A Comprehensive Microscope Facility
When Muller came to the Cornell in 2003, the campus was down to one working electron microscope. Since then, Muller and his colleague Lena F. Kourkoutis, Applied and Engineering Physics, have built a comprehensive microscope facility as part of the Cornell Center for Materials Research (CCMR). “We take pride in making sure we have state-of-the-art instruments,” Muller says. “We probably get around 200 on-campus users of these machines each year. For the Cornell materials groups, our instruments are really important because whenever you make a new material you want to know what it looks like. For nanostructured systems, electron microscopes are often the best way to answer that question.”
Muller is also the codirector of the Kavli Institute at Cornell, which focuses on the development and utilization of tools for exploring the nanoscale world. “Kavli lets us innovate and develop new technologies, and that gives us our competitive edge,” says Muller. “We develop the new tools at Kavli, then when they’re ready for general use, CCMR gives us the long-term facility.”
Pioneering New Materials
With their array of microscopes and other instrumentation, Muller and his group are often called upon to collaborate with researchers on a wide range of scientific problems, from computer transistors to electric vehicle fuel cells. “A lot of our work is motivated by technological problems and by the need to develop new technology,” he says. “Some of the materials we’ve developed for transistors, for instance, are pretty much in everyone’s computers and cell phones now. The smallest parts of these devices today are only a few atoms across.”

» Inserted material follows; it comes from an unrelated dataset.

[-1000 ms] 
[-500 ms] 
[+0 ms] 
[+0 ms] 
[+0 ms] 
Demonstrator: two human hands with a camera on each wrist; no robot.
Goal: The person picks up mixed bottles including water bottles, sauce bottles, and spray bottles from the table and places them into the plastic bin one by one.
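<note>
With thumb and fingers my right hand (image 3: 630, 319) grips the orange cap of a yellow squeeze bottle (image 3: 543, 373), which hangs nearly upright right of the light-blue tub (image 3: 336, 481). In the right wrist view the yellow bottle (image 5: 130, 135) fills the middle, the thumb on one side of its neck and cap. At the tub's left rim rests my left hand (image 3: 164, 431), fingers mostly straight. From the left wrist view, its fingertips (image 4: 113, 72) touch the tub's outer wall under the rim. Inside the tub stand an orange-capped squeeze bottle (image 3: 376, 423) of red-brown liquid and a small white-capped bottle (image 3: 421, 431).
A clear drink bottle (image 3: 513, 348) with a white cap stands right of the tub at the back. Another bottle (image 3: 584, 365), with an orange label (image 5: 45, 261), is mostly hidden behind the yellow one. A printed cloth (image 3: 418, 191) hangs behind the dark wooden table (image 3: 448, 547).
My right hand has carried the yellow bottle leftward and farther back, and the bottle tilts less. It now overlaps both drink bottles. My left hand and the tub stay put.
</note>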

When the computer industry needed a new material to take the place of silicon oxide (glass) in transistors, Muller, along with Darrell Schlom, Materials Science and Engineering, developed and pioneered the use of thin layers of hafnium oxide. The change became necessary because transistors had shrunk so small that the layer of glass needed to be no more than five atoms thick. At that thickness, glass no longer has the same properties as it has in bulk form, Muller explains. It no longer behaves the way the computer industry needs it to behave. Hafnium oxide, on the other hand, does.

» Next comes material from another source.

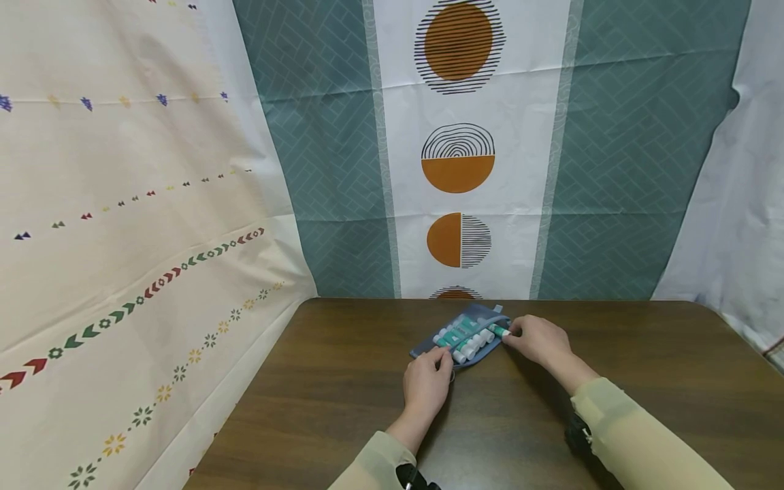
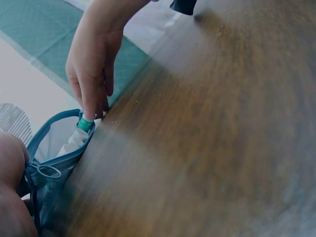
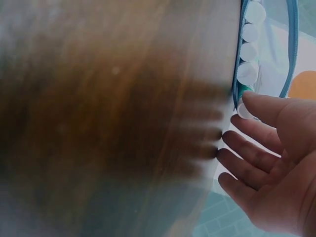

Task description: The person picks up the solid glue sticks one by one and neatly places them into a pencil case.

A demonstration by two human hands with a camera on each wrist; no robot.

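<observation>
A blue zip pouch (image 1: pixel 425 345) with a see-through side lies slanted near the table's far edge. Inside, several small white tubes (image 1: pixel 469 348) with green labels lie side by side. My left hand (image 1: pixel 427 384) grips the pouch's near left edge, close to the zip pull ring (image 2: pixel 49 171). At the open right end, my right hand (image 1: pixel 542 340) pinches the white end of one green-and-white tube (image 1: pixel 499 331) between thumb and index finger. The other right fingers spread away from it in the right wrist view. Most of that tube is hidden inside the pouch in the wrist views.
The brown wooden table (image 1: pixel 343 388) extends around the pouch. Behind its far edge hangs a green and white patterned cloth (image 1: pixel 331 170). A cream cloth (image 1: pixel 122 286) hangs on the left and a white one (image 1: pixel 747 204) on the right.
</observation>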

Muller has also been collaborating for more than a decade with General Motors and Honda on fuel cell electric vehicles. “For fuel cell and electric vehicles to be competitive with gasoline-power vehicles, many of the challenges to get there are nanoscience problems,” Muller says. “The catalyst particles in the fuel cell, for instance, are only a few dozen atoms across. How they survive 10 years of cycling is what determines the efficiency and lifetime of the vehicle. With our microscopes, we’re able to look at them and understand what happens to these catalysts under realistic conditions.”
These types of questions drive Muller’s quest to develop better electron microscopes. “If I’m looking at something that’s only five atoms across, I want to know what one particular atom at the interface is doing, compared to the atom next to it,” he says. “I have to be able to measure everything about that atom at atomic resolution: where it is, what type of atom it is, how its bonded to its neighbors, whether it’s conducting or insulating. The advances we’ve made to electron microscopes lead us to the answers.”